Na edição da passada 6.ª feira do Diário da Região, fomos confrontados com a publicação de uma publicidade paga pelo PSD como consequência de uma resposta enviada pela Mesa da Assembleia Municipal, intitulada “Proposta n.º 1241/2016 submetida a Reunião de Câmara de 07 de dezembro de 2016; Celebração de protocolo entre CMM e AHBVM”.

Ou seja, o PSD tornou pública uma resposta entre órgãos municipais por sua própria iniciativa.

Note-se que relativamente à citada proposta foram devidamente esclarecidos os órgãos municipais que o procedimento administrativo e a legalidade foram integralmente cumpridos, designadamente em matéria de autorização prévia de plurianualidade, no quadro de um esforço sério para assegurar o diálogo político, de rigor e de transparência, considerado necessário ao respeito institucional.

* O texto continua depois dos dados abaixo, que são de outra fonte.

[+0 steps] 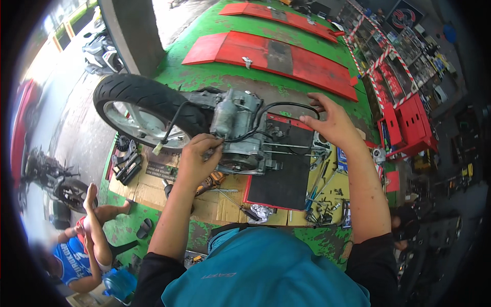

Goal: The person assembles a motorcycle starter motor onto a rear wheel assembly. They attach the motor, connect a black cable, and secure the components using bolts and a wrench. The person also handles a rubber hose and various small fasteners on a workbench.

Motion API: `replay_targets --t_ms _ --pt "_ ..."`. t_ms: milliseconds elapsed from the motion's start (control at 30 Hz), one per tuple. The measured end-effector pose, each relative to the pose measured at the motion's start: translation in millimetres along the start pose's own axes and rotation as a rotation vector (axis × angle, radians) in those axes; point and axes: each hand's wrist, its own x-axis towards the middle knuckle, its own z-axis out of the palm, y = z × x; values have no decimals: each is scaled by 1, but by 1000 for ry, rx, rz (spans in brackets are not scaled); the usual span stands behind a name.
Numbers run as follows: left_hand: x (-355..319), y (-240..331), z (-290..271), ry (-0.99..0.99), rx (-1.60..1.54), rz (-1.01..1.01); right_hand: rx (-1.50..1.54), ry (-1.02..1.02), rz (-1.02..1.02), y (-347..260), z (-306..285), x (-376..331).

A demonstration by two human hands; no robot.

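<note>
The scooter engine unit (240,128) lay on the green floor (204,71) straight ahead of the person, its long axis running left to right, with the rear wheel (146,105) still fitted at the left end and the cylinder end toward the right. The left hand (199,156) was the nearer one to the casing: its fingers were bent and pressed against the lower front edge of the engine, seemingly pinching a small part or cable there, though what exactly could not be made out. The right hand (330,120) reached further out and to the right, fingers curled around the black hose (286,106) that looped over the top of the engine.

Under the engine sat flattened brown cardboard (153,192) and a black mat with a red border (281,179). A dark rectangular label (161,170) with pale print lay on the cardboard below the wheel. Loose hand tools (322,197) were scattered at the right of the mat. Beyond the engine, two long red ramps (271,56) lay across the floor, and red shelves (406,123) edged with red-and-white striped tape stood at the right. A seated person in blue (76,256) was at the lower left.
</note>
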Motion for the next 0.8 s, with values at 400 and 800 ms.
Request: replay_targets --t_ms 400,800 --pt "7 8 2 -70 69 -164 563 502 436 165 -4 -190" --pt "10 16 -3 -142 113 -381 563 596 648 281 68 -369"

A plurianualidade é a possibilidade de cumprir, durante vários anos, um determinado compromisso financeiro assumido.

Nos termos da Lei n.º 8/2012, de 21 de fevereiro, alterada e republicada pela Lei n.º 21/2015, de 17 de março, denominada Lei dos Compromissos e Pagamentos em Atraso, a assunção de compromissos plurianuais, impõe a autorização prévia da Assembleia Municipal.

Antes da decisão da Assembleia Municipal, qualquer proposta com encargos financeiros plurianuais constituiria uma inadmissível violação dos mais requisitos legais de execução da despesa.

Assim, a Câmara Municipal só poderá decidir qualquer apoio financeiro plurianual a terceiros após a autorização prévia da Assembleia Municipal.

De acordo com o Decreto – Lei n.º 127/2012, de 21 de junho, alterado e republicado pelo Decreto – Lei n. 99/2015, de 02 de junho, que regulamenta a já citada Lei dos Compromissos e Pagamentos em Atraso, com as orientações da Direção Geral das Autarquias Locais (DGAL), e com as normas de execução orçamental, rubricadas por todos os Senhores Vereadores e pelos Membros da Mesa da Assembleia Municipal, fica aprovada a plurianualidade dos projetos/ações previstos nas Grandes Opções do Plano (GOP), quando são aprovadas pela Assembleia Municipal.

Foi o procedimento anterior que os órgãos municipais, Câmara e Assembleia Municipal, decidiram quando aprovaram a revisão orçamental e a revisão das Grandes Opções do Plano para o ano de 2016 e seguintes, com a proposta n.º 1010/2016, em 25 de maio e em 21 de junho de 2016, respetivamente.

Com esta decisão, a Assembleia Municipal deu a autorização prévia ao compromisso financeiro plurianual, sendo desnecessária e inútil nova autorização da plurianualidade, porque a mesma foi previamente decidida pelo órgão competente.

Em 7 dezembro de 2016, com a proposta n.º 1241/2016, a Câmara Municipal deliberou concretizar essa autorização prévia e conceder o apoio financeiro aos Bombeiros Voluntários do Montijo, assumindo o compromisso plurianual, já previamente autorizado, pelo prazo de quatro anos.

Entende o Presidente da Câmara e os seus Vereadores que a proposta n.º 1241/2016 cumpre o compromisso assumido com os montijenses de dotar os Bombeiros Voluntários do Montijo dos meios necessários ao socorro das populações.

Entendem os serviços municipais que a proposta n.º 1241/2016 cumpre os demais requisitos legais de execução da despesa.

Asseguramos a todos os montijenses, para que não restem dúvidas, que a atuação da Câmara Municipal e do seu Presidente é pautada pelo princípio da legalidade e pelo princípio da responsabilidade.

Os montijenses esperam de todos os responsáveis uma atitude de defesa do interesse do Montijo.

Sabemos que podemos contar com os montijenses, com serenidade e com lucidez, para enfrentar os desafios que temos pela frente.